Was, bitteschön, ist Stoff für eine gute Story, wenn nicht dieser? Und tatsächlich ist Paterniti mit seinem romanhaft daherkommenden Sachbuch-Erlebnisbericht ein Coup gelungen! Seine Erinnerungen an die Zeit mit Harvey und Einsteins Gehirn sind eine Lektüre, die ihres gleichen sucht: formal eine amerikanische Reisenovelle etwa in der Tradition von John Steinbecks "Travels with Charly", lose verzahnt mit einer fragmentarischen Einstein-Biographie und einer einfühlsamen Portraitskizze seines posthumen "Besitzers". (Bis auf das Gehirn wurde Einsteins Körper dem Willen des Wissenschaftlers folgend eingeäschert und auf See bestattet.) Dazu als Abrundung einige kritische Gedanken zum Thema Geniekult und Wissenschaftsgläubigkeit in unserer Zeit - eine durchweg unterhaltsame, teils tiefsinnige Lektüre und ein Vergnügen, wie es leider nur selten im Buche steht! Und nicht vergessen: Bei alldem schwappt das eingetupperte Jahrhunderthirn munter in einem alten Kofferraum quer durch die USA!

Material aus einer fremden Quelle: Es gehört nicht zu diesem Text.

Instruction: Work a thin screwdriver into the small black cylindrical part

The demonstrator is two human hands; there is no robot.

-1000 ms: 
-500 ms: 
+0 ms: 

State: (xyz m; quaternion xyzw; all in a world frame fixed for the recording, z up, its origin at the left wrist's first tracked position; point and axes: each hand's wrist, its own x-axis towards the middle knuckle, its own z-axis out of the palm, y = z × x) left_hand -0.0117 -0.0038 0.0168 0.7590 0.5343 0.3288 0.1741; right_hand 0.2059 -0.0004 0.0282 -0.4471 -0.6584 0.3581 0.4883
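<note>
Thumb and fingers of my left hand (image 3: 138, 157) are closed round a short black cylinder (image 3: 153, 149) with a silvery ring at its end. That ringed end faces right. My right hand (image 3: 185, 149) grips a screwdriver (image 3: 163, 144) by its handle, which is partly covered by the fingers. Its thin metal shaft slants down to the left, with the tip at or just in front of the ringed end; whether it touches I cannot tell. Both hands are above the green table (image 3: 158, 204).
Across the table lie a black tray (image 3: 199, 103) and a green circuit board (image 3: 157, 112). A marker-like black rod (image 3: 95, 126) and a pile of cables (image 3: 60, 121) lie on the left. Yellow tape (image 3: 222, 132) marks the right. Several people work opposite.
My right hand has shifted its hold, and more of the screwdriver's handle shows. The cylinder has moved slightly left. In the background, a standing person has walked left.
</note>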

"Die bloße Tatsache, dass Du Einsteins Gehirn im Kofferraum hast, verändert die Art, wie Du die Dinge siehst."
Für Paterniti ist die Reise auch eine Reise zu sich selbst, ein Lebenseinschnitt mit verschiedensten Konsequenzen, und in gewisser Weise auch ein Selbstexperiment. Vor allem aber entdeckt Paterniti in seinen zahlosen Gesprächen mit Harvey, wie sehr dessen gescheitertes Leben vom Schatten der großen Lichtgestalt Einstein beherrscht worden war. Was für ein Mensch wäre aus dem seinerzeit 42jährigen, noch immer aufstrebenden Arzt geworden, hätte er an jenem Schicksalstag die Finger von Einsteins totem Körper gelassen? Mehr und mehr erhärtet sich der Verdacht, dass das Gehirn in Harveys Leben als Entschuldigung für alle möglichen Aufbrüche herhalten musste und ihm ermöglichte, sich auf der ständigen Flucht vor sich selbst immer wieder von nahe stehenden Menschen zu lösen - "Waffe und Schutzmechanismus zugleich", wie Paterniti festhält.
Ein hervorragendes, von der ersten bis zur letzten Zeile unterhaltendes und von Hainer Kober erstklassig übersetztes Buch - phasenweise richtiggehend witzig, etwa im Zuge der Beschreibung eines Zwischenstopps in Las Vegas, wo die skurrile Dreier-Reisegesellschaft für eine Nacht Station macht. In den anonymen Hallen der ewig taghellen Casinos verleiht das Hirn seinem posthumen Chauffeur plötzlich ein unbestimmtes Gefühl von Macht. Späten Casinogästen und Bediensteten berichtet Paterniti unaufgefordert von seiner momentanen Tätigkeit als Tupperbote und befragt seine Gesprächspartner nach ihrer Einstellung zu Einstein. "Ich weiß gar nichts über ihn", antwortet da ein koreanischer Croupier und verweist an seinen Vorgesetzten. Doch auch der lässt den Autor abblitzen: "Hab ihn heute Abend noch nicht gesehen. Tut mir leid, Kumpel."